On 16-2-2012 9:57, Volker Schöch wrote:
>
>>> I wonder why you bothered to make boost::geometry::model::ring a type of its own, merely wrapping the Container type.
>> [...]
>>
>> Now in C++11 it is (maybe) possible. I'm not really sure if the template alias gives you possibilites for specialization. Did not try yet. Is an alias named ring such different from a similar alias named linestring that you can make two specializations? Don't know that.
> No, certainly not. It's the point of a typedef -- templated or not -- to provide the identical type under a different name.

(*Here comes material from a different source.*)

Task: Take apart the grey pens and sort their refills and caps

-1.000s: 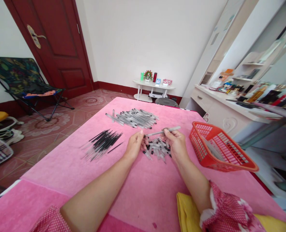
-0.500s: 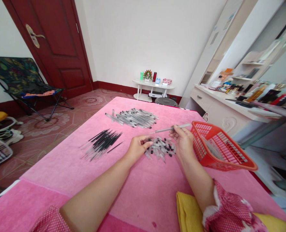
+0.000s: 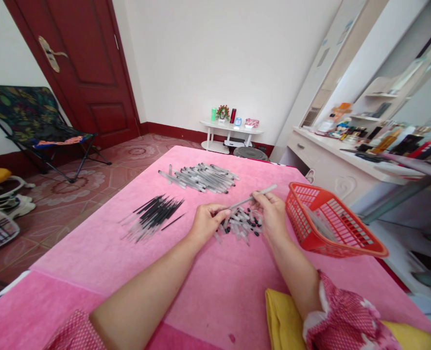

If there are two containers with identical base types (and allocators) but different semantics, then yes, they must be types in their own right to allow for specialization. (Whether that type should inherit from the container, or own the container as member, is a different question, as Mateusz pointed out.)
>
> Assuming that boost::geometry::model::ring cannot be eliminated as I suggested, then I would in fact suggest adding a move ctor and move assignment to its interface. See Mateusz' post and sample code. Or in Mateusz' words: "The base class of ring is already perfectly moveable type, so I'm not actually adding this behaviour, just making use of it." Whatever you want to call it.

OK, it's no problem at all to add the move ctor/assignment operators.

The sample of Mateusz can directly been taken over to our ring,
linestring and 3 multi's.

>> I'm indeed puzzled ;-) The TPolygon is derived from a vector of polygon? Besides that I don't understand that, is that not doing a similar thing as we did? Or is this a show how it should not be? Maybe I miss the point.
> _TPolygon is a legacy type (which also explains its unconventional name) that originally did not derive but instead had a member which was an STL list of STL vector of our point type, very much in the spirit of GGL's multi-polygons. It was a concession to GGL's requirements for multi-polygons that we changed the implementation from member to inheritance. I'd be glad if GGL would not have this requirement; that's certainly possible in principle but would of course require a couple more traits for the multi* concepts. The same would obviously apply for making the container a member of ring rather than inherit ring from the container.
>
> We use our own implementation of multi-polygon instead of the model provided by GGL because _TPolygon offers a whole lot of interface (not present in the cut out sample I pasted to Codepad) that provides glue to legacy code and some conveniences that GGL does not (yet) offer.

OK, I see.

What is exactly the requirement for multi-polygon that is the problem?
Sorry if I missed that point earlier somewhere. A MultiPolygon (the
concept) should behave as a range, that is basically all. Our
multi_polygon derives from a std::vector, but that is not necessarily
the case - you can also contain it and adapt it to Boost.Range.